→ **Directions for this task**: For the entries below, the result should be an exact transcription of the lines from the one with "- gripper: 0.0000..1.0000" up to and including the one with "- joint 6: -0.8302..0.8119", and only those.

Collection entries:
Content starts
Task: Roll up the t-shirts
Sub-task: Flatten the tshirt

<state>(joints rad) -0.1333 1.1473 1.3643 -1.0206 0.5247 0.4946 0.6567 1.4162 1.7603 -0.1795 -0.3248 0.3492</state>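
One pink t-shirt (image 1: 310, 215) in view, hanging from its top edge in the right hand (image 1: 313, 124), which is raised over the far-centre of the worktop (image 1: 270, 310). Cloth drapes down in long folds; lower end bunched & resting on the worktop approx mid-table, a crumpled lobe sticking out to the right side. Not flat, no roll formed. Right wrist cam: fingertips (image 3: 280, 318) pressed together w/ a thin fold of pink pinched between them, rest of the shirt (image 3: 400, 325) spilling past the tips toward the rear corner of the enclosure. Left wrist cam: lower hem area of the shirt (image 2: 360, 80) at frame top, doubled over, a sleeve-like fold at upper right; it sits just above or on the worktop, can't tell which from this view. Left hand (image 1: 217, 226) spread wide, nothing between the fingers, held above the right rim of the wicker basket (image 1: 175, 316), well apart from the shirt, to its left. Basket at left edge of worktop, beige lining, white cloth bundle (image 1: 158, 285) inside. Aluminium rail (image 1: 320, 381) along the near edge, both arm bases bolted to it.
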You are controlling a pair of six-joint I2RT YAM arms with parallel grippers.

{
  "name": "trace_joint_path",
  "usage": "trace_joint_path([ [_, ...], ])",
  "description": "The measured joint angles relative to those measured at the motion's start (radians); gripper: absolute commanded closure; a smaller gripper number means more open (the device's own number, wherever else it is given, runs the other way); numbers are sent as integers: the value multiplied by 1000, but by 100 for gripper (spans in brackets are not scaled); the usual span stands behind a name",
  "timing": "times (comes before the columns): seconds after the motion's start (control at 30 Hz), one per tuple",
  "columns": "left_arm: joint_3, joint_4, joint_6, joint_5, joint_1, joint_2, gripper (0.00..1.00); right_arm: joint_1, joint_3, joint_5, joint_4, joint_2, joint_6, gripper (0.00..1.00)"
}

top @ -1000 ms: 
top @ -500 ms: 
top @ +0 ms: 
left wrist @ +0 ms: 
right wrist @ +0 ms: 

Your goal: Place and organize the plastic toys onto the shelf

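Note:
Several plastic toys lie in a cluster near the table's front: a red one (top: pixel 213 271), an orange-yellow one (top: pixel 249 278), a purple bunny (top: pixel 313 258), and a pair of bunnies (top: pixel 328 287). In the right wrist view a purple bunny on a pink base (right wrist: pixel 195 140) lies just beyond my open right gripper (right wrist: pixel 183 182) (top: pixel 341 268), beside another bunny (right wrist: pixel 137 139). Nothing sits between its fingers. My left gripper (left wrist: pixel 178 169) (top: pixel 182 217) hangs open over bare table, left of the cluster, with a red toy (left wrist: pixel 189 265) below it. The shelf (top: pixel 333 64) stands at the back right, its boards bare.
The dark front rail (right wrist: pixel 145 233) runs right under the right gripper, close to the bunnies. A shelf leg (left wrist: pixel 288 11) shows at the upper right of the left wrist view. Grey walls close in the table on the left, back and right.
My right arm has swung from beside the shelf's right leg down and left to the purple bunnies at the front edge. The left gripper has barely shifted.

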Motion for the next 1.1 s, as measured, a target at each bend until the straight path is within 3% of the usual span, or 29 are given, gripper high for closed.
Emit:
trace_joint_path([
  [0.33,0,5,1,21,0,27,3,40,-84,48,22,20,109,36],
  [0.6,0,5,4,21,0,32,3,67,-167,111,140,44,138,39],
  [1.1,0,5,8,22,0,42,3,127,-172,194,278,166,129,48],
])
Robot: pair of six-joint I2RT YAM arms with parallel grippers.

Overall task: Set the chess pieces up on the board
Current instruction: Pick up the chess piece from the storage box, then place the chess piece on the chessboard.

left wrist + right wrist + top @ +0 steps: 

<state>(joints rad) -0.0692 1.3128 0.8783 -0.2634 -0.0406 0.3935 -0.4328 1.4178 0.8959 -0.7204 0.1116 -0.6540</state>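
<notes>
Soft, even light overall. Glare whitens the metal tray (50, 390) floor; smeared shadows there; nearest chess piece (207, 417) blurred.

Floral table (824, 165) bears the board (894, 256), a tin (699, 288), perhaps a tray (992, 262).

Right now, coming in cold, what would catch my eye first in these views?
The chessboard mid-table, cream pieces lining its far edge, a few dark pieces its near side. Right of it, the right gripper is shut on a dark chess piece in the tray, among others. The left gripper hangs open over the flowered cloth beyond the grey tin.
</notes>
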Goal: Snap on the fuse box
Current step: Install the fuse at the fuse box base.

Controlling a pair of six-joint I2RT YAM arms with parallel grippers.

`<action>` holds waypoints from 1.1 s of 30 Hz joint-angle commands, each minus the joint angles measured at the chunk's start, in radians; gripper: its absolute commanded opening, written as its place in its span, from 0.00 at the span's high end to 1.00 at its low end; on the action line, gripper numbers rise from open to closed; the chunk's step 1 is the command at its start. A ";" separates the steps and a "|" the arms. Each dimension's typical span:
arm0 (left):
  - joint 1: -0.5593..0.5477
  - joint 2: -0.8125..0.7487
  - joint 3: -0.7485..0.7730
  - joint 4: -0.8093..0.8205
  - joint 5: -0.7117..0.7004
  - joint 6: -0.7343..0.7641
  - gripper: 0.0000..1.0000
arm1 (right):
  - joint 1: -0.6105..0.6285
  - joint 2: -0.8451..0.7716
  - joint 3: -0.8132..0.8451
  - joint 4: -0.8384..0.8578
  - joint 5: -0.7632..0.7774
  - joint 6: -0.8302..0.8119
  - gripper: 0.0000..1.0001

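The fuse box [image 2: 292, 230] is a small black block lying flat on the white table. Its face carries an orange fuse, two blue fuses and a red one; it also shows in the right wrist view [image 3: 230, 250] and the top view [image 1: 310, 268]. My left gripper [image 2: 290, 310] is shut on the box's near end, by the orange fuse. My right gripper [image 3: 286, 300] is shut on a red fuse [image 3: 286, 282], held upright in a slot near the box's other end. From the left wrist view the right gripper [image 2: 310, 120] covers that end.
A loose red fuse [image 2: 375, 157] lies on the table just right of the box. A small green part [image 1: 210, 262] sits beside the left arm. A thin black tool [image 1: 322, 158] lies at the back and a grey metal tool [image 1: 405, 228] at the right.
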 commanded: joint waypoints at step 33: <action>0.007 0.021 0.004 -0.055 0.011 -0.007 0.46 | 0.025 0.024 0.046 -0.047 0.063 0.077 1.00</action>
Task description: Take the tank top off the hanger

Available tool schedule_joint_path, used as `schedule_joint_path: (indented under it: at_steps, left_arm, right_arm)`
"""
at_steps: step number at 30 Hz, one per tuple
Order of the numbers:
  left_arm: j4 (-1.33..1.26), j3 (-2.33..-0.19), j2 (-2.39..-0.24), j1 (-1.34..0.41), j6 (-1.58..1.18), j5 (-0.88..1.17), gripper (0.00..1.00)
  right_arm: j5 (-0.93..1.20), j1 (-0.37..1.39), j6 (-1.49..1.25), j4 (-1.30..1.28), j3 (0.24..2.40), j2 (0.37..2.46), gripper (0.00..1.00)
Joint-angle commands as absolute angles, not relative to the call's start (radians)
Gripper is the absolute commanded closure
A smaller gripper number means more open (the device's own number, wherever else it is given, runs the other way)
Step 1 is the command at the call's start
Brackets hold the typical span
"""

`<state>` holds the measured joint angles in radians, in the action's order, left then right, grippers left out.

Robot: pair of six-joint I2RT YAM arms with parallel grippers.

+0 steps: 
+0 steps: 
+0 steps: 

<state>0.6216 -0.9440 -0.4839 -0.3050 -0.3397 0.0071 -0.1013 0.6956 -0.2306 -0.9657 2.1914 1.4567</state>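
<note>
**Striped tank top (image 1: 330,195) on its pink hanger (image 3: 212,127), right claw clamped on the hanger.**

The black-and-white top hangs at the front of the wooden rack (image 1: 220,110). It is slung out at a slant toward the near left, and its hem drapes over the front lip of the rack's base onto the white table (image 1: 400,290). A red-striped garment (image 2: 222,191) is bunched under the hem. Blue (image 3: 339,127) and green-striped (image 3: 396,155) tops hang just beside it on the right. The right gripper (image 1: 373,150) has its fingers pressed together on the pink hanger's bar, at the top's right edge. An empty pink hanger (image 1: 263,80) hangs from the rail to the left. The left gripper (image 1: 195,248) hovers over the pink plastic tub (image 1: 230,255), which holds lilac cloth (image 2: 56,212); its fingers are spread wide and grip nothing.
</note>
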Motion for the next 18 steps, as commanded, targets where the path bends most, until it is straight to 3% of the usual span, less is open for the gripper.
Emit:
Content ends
→ **Solution below**:
  - gripper: 0.0000..1.0000
arm1 (right):
  - joint 1: -0.6105..0.6285
  - joint 2: -0.8451..0.7716
  - joint 3: -0.8132..0.8451
  - joint 4: -0.8384..0.8578
  - joint 5: -0.7632..0.7774
  - joint 6: -0.8302..0.8119

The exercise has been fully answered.